Thankfully my church, Winnipeg Centre Vineyard (what a community of supportive people!), was willing to let me use the building and the planning began. Invitations: to everyone in and near Winnipeg whose e-mail and/or postal address I have—about 300; Posters: in Christian bookstores, churches and parachurch ministries; Announcements: in Facebook, Winnipeg Free Press’ Faith Briefs and The Tab (a weekly insert listing what’s happening around town). I became well acquainted with the printing services of the UPS Store my son’s friend owns.
Who would come? I had no way of knowing. How many should I prepare for? I didn’t have a clue; it could be two hundred or it could be only five. I decided to be optimistic and plan for 200—it’s always better to have too much than too little.
Organizing an event like this, alone, required a lot of thought and energy and my family’s cooperation. I haven’t been well and become exhausted with the slightest stress or activity so all my attention for the month before was focused on the launch, leaving my family to pick up the pieces and endure the messes I made and the lack of attention I gave them.

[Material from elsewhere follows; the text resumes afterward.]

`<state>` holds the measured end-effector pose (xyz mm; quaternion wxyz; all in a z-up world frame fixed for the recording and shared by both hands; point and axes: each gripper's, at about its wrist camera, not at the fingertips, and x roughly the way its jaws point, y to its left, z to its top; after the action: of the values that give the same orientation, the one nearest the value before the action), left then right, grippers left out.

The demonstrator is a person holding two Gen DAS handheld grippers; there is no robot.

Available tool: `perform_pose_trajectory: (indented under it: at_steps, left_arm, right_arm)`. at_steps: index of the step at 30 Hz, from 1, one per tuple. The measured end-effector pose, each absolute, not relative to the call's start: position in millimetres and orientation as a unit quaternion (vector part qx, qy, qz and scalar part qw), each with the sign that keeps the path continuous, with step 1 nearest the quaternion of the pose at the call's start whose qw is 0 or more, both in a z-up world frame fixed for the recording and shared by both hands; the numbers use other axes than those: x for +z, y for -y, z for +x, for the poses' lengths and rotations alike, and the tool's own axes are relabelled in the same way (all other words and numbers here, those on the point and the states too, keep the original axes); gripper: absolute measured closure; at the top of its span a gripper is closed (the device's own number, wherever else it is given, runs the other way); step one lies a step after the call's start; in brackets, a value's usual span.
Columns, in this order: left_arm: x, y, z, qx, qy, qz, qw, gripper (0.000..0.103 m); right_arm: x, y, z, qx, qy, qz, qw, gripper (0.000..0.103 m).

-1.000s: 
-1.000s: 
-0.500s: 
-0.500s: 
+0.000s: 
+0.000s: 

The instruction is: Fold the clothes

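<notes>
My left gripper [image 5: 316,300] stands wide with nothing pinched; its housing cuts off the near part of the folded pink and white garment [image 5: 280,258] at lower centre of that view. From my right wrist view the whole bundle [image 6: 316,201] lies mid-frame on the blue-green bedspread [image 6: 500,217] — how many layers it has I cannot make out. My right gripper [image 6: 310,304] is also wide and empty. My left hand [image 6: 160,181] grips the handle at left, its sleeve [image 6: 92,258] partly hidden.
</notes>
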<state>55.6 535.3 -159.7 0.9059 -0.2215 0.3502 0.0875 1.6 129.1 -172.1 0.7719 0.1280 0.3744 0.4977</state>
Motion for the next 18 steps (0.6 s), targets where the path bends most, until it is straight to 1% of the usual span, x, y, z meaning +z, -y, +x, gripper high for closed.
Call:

My family was (and is) awesome. It took three vehicles to get everything to the church: sound system in Tom’s car; keyboard and computer in Mons’ car; books, food and miscellaneous items in my van. Tom and Mikael came with me to Sobey’s to pick up the food trays I’d ordered (fruit, veggies, pickles/olives and lots of dainties—very yummy at an excellent price) and everyone but me pitched in to carry everything from the house to cars to church, set it all up, take it all down, carry back to the cars, back into the house and put away. I had other helpers. Linda came early to run the kitchen and when Erik couldn’t come (his friend had an emergency), Bonnie stepped in to sit at the book table (thank you, Linda and Bonnie!). Mons provided incomparable background music before and after the speaking. My job was to stay as calm as possible until I stepped to the podium.

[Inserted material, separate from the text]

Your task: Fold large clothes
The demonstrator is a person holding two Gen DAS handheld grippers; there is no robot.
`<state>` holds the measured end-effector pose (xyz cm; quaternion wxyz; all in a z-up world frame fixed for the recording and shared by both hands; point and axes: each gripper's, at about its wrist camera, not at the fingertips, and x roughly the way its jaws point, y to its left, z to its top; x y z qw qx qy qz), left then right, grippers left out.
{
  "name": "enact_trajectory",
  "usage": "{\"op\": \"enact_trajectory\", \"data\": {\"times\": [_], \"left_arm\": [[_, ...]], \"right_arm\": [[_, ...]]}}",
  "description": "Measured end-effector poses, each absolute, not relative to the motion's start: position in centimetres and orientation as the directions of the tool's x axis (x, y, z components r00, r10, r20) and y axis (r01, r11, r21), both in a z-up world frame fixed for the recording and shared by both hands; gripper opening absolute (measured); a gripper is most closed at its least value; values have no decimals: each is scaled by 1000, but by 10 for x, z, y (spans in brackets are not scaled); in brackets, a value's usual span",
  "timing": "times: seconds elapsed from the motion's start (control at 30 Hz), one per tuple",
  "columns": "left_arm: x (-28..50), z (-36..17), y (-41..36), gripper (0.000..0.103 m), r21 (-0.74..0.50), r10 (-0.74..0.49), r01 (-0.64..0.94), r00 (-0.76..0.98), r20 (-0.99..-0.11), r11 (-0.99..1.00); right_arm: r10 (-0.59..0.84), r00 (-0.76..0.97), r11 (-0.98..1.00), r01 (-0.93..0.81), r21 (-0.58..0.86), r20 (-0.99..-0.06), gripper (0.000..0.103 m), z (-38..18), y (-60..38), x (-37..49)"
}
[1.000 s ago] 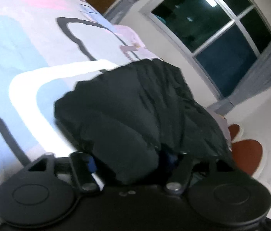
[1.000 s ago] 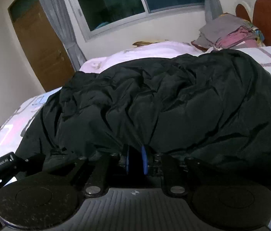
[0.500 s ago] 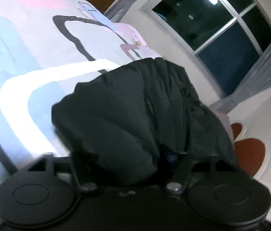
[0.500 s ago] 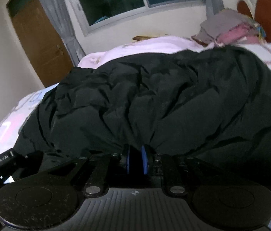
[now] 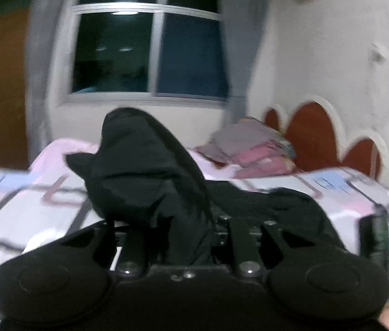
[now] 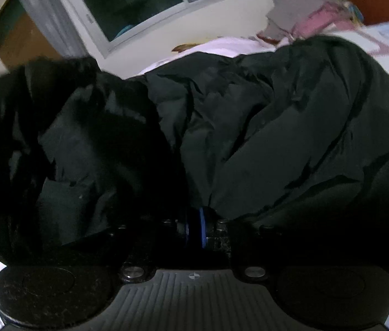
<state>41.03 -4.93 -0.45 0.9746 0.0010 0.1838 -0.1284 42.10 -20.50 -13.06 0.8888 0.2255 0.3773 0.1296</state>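
Observation:
A large black padded jacket [image 6: 277,127] lies bunched on the patterned bed sheet [image 5: 29,209]. My left gripper [image 5: 191,237] is shut on a fold of the jacket [image 5: 150,176], which stands up in a lifted hump in front of the camera and hides the fingertips. My right gripper [image 6: 196,227] is shut on the jacket's near edge, blue pads [image 6: 201,226] pinched on the cloth. The jacket fills most of the right wrist view, with a lifted dark fold [image 6: 64,127] at left.
A pile of grey and pink clothes [image 5: 252,151] sits at the bed's far side by the red scalloped headboard [image 5: 313,140]. A window [image 5: 150,47] with grey curtains and a wooden door [image 5: 1,88] are behind. The other gripper's handle [image 5: 375,237] shows at right.
My left gripper has swung up and round with its fold, now facing the window instead of down the sheet. The fold has risen at left in the right wrist view. The right gripper keeps its hold.

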Motion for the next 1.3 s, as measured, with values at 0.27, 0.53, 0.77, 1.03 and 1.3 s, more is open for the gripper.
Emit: {"op": "enact_trajectory", "data": {"times": [0.27,0.53,0.77,1.03,1.3], "left_arm": [[421,0,-117,18,-40,-399,420,825,-401,907],[429,-29,-164,18,-80,-482,510,734,-479,856],[428,-56,-196,18,-99,-512,551,675,-531,829],[437,-75,-215,18,-116,-518,564,632,-577,817],[438,-72,-221,17,-76,-473,547,636,-609,834]], "right_arm": [[366,754,797,48,603,-545,7,-116,-272,393],[267,801,790,135,597,-535,7,-103,-319,373],[140,840,788,226,573,-524,8,-86,-353,354],[145,873,784,185,593,-465,63,-64,-362,323],[261,891,761,46,647,-370,63,-49,-359,316]]}}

My pastor, Nathan, helped begin the launch by calling everyone to sit down (they were enjoying the goodies) and introducing me. He also prayed for me and the book and, because I had been concerned that some in attendance might be antagonistic or hostile (none were), spoke about the courage it takes to do something that is counter to society’s values. Thank you, Nathan. And thank you, God, for keeping all opposition away.

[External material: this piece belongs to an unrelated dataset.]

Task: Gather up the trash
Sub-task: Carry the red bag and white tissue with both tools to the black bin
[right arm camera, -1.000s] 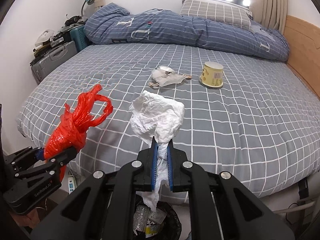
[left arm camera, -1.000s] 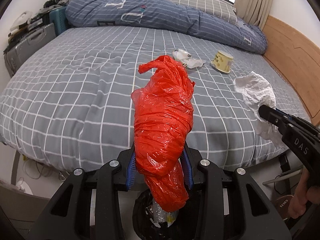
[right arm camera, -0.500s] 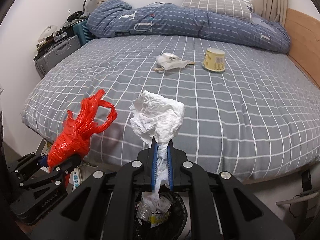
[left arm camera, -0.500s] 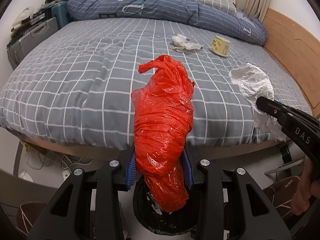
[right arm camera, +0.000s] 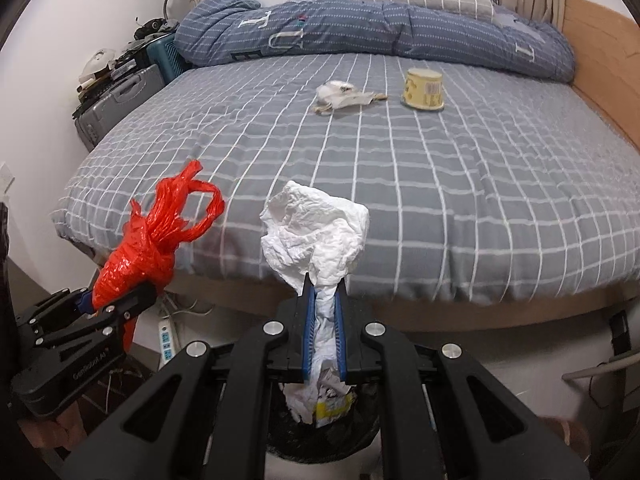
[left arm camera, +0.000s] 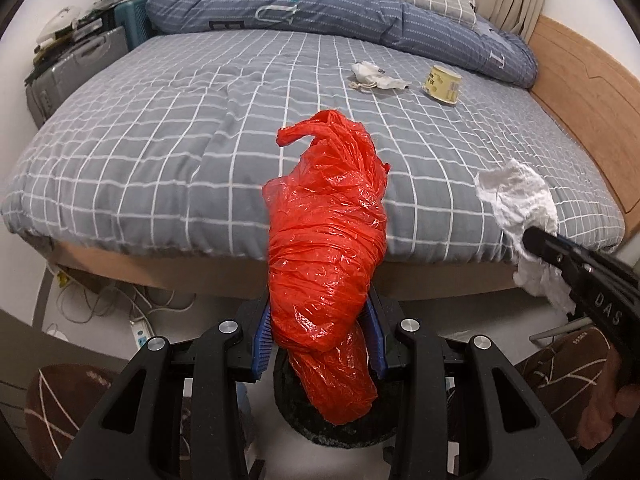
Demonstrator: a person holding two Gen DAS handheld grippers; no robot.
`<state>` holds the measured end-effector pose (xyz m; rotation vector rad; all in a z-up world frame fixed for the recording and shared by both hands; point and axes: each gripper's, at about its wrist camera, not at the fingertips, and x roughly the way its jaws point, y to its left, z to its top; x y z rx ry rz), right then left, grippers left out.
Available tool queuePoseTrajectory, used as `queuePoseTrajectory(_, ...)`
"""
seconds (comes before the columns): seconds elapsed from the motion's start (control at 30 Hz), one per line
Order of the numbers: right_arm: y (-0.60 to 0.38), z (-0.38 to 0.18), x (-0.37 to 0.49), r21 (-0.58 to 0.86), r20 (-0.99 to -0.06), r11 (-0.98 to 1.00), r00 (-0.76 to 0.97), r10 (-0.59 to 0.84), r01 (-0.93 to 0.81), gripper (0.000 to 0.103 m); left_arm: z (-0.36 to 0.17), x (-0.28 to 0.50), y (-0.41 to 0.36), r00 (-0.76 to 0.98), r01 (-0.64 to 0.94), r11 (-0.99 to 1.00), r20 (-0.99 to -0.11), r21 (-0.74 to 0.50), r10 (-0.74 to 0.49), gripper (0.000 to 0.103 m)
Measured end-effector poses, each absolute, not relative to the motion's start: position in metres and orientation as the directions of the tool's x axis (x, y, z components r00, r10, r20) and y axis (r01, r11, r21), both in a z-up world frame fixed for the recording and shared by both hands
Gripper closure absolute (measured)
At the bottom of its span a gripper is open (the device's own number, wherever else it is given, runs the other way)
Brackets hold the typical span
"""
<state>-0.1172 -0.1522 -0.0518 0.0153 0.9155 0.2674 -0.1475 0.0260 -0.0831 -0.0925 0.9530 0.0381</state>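
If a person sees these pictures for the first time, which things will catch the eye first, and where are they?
First the red bag, clamped in the left gripper over the black bin at the foot of the bed. Next the white tissue, pinched in the right gripper above the same bin. Further back on the bed lie a yellow cup and a crumpled wrapper.

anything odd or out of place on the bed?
Yes: a crumpled white wrapper and an upside-down yellow paper cup lie loose mid-bed on the grey checked duvet, uncollected. Nothing looks spilled or damaged.
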Motion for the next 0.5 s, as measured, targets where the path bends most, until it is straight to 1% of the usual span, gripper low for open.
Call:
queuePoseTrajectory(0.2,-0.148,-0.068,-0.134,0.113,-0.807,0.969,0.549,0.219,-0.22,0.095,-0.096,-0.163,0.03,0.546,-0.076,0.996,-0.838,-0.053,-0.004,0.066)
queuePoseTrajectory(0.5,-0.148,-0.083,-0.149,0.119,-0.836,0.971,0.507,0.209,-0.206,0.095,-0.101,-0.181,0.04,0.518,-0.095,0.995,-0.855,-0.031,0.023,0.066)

The crowd of guests was small (Tom estimated fifty) but they came from a wide variety of communities that I am or have been part of. If I had sent invitations only to those I thought would come, some of the guests wouldn’t have been there: a woman my mom knew before I was born and whose kids I’d played with as a little girl; my mom’s cousin and the cousin’s best friend, who is married to a very distant cousin of my dad, travelled from Portage la Prairie (over 50 miles away) and Starbuck; a Winnipeg publisher who had taken the time to suggest ways to launch and market my book; many from my church despite the fact they’d been at another church event all afternoon; the pastor from Tom’s church; a couple of women from the retreat I spoke at a few weeks ago and friends I rarely see. The advantage of the smaller group was that I had the chance to chat with each person. That was so much fun.
When it came time for me to get up, I read portions of my book with only enough commentary between each to assist the flow of the story.
Then I opened the floor to questions. Mons had expressed surprise that I was going to do that—what if someone asked a question I didn’t want to answer? Well, then, I’d say I don’t want to answer it. Easy! But there were no uncomfortable questions and I enjoyed the chance to interact with the guests as a whole. To my surprise, a number of people stood up and gave commentary about me—all positive. It was cool, except I feel awkward with praise. Mons recorded the whole thing, including the questions and comments, and I’m hoping to post it here when he sends me a copy and tells me how.
The talking, reading and questions took about an hour. When they were done, I directed people back to the food, drink (coffee and tea) and book table and then struggled to walk off the platform. It seems that when I’ve stood still for a length of time, my knees decide they don’t want to bend. It’s hard to walk that way! I found my way to the book table, kicked off my shoes and sat down until it was time to pack up and return home.
I had a great time and I think everyone else did too. It was a good evening and I had enough energy to go to church the next morning. For those of you who prayed, thank you.